### [EXERCISE]
In the material below, find all lines with the string "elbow" and copy them.

### [EXTRACTED ENTRIES]
☆ ☆ ☆ ☆ ☆
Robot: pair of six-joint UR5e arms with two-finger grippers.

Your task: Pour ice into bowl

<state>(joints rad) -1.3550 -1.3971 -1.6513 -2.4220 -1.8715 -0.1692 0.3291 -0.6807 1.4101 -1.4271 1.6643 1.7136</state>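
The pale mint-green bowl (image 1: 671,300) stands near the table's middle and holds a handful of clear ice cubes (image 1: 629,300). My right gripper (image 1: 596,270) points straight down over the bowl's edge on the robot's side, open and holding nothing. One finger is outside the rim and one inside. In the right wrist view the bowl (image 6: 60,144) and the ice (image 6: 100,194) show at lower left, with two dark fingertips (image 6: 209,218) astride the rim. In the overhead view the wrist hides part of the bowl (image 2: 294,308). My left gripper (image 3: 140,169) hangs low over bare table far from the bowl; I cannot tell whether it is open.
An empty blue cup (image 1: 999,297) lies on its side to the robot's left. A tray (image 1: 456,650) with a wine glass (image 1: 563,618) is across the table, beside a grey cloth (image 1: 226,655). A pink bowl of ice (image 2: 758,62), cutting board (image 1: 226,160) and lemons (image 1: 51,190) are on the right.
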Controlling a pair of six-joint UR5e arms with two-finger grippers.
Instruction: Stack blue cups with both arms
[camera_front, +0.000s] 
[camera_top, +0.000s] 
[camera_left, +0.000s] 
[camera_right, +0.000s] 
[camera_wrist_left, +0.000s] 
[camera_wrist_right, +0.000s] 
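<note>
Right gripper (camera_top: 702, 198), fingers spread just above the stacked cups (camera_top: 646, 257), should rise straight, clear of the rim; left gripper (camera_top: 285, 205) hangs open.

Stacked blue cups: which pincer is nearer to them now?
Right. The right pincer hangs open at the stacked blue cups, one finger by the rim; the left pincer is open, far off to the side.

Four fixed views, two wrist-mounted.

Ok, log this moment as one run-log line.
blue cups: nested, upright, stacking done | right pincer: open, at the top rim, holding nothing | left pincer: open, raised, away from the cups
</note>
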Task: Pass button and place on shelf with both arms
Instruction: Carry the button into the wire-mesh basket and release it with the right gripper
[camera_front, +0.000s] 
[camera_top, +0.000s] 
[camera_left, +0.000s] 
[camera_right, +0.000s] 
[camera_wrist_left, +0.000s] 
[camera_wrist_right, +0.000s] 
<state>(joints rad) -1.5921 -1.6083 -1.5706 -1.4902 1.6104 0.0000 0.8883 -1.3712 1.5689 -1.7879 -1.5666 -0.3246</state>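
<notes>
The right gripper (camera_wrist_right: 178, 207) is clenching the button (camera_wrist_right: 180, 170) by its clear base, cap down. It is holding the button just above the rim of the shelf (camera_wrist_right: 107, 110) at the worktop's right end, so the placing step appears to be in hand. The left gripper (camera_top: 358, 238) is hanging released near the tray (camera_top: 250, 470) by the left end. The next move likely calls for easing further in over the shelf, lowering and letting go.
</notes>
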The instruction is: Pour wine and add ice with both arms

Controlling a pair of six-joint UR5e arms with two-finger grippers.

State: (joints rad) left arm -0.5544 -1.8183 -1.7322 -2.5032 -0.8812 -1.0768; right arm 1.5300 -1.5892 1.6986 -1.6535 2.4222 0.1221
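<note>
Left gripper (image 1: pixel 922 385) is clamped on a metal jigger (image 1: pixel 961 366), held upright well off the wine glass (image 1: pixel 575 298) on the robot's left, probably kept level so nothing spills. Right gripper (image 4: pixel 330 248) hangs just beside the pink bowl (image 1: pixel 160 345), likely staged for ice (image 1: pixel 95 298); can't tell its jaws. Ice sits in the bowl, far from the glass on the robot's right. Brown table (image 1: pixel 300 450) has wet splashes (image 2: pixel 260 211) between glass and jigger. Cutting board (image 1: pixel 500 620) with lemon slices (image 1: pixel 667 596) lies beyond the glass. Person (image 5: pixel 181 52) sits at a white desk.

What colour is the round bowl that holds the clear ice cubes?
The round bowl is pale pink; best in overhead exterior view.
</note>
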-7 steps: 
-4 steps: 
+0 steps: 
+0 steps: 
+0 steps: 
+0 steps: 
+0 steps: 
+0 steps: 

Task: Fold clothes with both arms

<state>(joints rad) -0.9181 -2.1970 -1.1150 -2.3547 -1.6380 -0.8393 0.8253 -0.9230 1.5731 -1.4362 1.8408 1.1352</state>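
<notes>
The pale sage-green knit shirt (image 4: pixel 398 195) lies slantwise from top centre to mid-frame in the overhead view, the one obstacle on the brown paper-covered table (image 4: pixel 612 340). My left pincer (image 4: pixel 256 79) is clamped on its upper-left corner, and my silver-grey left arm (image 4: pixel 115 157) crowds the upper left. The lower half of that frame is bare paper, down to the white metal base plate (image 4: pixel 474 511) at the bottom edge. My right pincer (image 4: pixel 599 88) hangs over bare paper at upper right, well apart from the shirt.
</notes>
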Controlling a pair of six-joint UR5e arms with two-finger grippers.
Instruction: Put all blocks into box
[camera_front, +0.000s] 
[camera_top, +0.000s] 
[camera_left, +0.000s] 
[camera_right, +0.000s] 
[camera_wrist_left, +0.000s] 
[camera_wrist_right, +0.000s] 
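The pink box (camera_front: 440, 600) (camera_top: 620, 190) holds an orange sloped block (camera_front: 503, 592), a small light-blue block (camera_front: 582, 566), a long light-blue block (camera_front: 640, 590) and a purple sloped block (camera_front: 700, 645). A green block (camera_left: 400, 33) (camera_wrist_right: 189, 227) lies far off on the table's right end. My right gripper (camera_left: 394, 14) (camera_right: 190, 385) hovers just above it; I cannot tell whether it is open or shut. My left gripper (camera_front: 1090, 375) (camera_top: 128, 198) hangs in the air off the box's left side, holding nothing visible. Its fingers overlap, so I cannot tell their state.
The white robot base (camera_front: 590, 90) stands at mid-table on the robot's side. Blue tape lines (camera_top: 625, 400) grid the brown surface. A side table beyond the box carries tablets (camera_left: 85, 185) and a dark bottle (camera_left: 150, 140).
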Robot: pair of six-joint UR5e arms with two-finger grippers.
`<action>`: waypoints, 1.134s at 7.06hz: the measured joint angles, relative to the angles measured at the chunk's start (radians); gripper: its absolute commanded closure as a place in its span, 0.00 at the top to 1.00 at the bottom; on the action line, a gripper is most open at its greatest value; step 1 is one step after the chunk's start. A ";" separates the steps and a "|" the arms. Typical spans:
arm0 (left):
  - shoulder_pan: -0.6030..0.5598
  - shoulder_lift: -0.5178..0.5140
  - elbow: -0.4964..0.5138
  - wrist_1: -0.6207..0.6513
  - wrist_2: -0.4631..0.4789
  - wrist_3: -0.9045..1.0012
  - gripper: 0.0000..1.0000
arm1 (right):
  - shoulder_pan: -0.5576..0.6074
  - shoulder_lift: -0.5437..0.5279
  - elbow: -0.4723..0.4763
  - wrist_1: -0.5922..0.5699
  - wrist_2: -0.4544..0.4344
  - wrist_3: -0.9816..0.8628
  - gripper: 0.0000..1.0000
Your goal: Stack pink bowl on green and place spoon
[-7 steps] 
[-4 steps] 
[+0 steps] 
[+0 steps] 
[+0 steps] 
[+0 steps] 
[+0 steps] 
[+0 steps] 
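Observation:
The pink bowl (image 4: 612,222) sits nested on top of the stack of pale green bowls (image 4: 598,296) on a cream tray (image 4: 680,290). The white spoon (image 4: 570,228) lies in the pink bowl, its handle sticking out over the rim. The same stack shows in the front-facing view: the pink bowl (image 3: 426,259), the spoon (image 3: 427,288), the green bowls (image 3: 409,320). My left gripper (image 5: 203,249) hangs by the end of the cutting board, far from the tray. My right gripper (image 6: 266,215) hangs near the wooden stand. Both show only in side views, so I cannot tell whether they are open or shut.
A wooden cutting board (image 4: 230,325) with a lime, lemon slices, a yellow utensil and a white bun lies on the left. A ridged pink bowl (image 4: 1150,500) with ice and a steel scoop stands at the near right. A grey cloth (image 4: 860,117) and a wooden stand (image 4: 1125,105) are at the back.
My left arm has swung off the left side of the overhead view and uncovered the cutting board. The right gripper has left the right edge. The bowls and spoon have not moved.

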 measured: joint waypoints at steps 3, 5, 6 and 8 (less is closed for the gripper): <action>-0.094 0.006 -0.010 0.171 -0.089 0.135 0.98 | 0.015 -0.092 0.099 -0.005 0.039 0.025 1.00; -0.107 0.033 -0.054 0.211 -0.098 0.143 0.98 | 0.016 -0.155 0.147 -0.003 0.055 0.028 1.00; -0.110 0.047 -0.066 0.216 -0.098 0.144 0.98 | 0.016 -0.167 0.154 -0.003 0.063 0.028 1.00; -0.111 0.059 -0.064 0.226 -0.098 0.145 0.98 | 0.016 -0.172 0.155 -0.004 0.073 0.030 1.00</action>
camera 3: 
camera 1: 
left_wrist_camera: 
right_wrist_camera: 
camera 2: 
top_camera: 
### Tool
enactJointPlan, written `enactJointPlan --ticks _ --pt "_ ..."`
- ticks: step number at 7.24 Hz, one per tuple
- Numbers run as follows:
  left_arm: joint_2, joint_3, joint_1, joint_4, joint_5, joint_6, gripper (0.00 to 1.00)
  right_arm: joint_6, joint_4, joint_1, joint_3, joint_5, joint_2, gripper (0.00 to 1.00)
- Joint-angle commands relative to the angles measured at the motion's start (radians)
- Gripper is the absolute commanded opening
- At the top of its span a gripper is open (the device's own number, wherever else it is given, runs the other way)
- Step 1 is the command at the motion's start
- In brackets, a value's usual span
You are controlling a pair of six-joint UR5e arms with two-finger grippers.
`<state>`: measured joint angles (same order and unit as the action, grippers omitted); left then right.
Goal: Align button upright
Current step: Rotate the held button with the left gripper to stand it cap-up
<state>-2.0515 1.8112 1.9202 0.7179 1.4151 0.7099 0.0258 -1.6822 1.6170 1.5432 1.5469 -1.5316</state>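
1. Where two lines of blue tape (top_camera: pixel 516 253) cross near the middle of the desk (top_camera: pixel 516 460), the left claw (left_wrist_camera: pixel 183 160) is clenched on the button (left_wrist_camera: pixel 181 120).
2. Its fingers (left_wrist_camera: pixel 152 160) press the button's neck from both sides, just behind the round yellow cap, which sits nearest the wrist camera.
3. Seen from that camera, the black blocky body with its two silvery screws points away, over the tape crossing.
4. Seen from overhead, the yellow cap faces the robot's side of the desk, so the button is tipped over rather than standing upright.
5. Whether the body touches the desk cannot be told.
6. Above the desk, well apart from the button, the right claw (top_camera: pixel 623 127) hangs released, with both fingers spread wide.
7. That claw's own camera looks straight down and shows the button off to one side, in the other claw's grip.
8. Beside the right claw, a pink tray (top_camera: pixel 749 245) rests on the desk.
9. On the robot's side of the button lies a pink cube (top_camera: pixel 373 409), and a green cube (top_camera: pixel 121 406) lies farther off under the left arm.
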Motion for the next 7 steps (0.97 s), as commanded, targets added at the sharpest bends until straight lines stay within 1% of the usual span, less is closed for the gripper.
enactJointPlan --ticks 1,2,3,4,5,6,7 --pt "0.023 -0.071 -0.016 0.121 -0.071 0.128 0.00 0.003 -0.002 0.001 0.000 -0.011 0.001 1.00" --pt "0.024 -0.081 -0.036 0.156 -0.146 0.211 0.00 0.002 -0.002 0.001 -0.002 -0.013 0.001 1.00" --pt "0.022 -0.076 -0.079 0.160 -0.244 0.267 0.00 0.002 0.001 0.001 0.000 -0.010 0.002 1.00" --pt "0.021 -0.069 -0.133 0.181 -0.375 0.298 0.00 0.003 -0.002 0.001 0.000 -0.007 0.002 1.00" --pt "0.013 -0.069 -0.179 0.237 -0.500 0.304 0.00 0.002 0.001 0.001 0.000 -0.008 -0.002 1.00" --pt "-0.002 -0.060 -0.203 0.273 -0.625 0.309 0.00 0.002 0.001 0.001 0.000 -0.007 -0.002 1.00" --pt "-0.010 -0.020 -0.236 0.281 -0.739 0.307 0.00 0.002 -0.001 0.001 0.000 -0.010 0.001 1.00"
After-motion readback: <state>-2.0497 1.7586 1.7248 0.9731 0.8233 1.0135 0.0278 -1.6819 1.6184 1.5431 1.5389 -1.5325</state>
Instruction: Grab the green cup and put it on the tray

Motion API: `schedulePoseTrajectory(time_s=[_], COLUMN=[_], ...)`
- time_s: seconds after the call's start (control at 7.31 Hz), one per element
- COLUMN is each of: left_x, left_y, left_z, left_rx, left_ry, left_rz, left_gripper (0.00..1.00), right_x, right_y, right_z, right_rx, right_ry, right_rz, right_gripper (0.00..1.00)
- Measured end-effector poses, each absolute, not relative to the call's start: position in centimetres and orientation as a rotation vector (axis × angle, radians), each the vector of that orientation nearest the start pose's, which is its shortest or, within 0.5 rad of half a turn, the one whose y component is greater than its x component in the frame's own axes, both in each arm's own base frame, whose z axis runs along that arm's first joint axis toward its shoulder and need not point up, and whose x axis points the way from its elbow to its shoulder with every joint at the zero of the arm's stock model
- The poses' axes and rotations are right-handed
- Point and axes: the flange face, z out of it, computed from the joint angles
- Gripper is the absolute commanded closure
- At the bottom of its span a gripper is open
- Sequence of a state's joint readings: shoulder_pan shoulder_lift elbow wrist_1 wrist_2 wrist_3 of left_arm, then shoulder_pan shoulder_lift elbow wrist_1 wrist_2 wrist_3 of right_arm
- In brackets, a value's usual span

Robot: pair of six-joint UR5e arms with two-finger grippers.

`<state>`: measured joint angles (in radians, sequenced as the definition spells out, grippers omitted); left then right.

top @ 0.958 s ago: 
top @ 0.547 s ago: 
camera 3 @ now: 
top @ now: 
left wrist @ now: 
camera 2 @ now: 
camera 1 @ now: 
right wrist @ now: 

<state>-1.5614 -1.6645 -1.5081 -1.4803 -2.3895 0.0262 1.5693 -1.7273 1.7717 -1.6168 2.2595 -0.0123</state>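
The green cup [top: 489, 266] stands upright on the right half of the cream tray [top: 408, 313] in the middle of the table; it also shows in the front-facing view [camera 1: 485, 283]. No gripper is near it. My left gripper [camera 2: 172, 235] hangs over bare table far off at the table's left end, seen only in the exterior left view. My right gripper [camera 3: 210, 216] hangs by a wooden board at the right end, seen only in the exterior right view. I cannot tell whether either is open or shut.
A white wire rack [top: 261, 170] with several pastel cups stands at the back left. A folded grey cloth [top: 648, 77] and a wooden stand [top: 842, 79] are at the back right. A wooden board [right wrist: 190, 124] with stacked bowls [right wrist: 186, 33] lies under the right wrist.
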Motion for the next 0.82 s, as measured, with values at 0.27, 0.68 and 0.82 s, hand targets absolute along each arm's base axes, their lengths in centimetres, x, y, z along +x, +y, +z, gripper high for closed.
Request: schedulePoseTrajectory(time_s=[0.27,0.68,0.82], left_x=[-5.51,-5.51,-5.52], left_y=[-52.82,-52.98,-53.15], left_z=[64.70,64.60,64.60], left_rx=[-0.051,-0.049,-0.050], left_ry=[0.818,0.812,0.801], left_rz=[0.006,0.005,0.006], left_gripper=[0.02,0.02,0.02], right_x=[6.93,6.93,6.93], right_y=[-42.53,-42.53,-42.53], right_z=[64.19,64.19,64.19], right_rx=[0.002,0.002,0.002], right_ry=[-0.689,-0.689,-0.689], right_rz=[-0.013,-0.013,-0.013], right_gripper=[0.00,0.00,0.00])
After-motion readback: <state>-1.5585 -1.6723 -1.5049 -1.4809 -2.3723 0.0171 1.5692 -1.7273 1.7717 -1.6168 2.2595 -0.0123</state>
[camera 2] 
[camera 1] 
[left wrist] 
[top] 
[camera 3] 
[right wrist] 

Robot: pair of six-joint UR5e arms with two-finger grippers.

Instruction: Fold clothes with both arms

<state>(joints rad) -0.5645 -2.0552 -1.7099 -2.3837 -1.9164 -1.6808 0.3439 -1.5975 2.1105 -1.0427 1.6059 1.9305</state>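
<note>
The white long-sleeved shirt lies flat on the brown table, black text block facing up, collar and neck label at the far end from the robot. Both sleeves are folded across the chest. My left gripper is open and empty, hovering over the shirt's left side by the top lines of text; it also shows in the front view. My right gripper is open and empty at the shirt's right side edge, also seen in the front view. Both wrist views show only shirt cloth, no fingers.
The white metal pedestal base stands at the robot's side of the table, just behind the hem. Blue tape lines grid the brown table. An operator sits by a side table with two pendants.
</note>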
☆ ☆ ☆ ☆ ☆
### [TASK SOLUTION]
  - elbow: -0.4964..0.5138
  - elbow: -0.4723..0.4763
- Measured end-effector poses, each absolute, not relative to the call's start: position in centimetres and orientation as a rotation vector (axis × angle, radians), each the vector of that orientation nearest the start pose's, which is its shortest or, within 0.5 rad of half a turn, the one whose y component is greater than its x component in the frame's own axes, both in each arm's own base frame, whose z axis runs along that arm's first joint axis toward its shoulder and need not point up, and whose x axis points the way from its elbow to its shoulder with every joint at the zero of the arm's stock model
- Sequence of a state's joint readings: shoulder_pan shoulder_lift elbow wrist_1 wrist_2 wrist_3 of left_arm, then shoulder_pan shoulder_lift elbow wrist_1 wrist_2 wrist_3 of right_arm

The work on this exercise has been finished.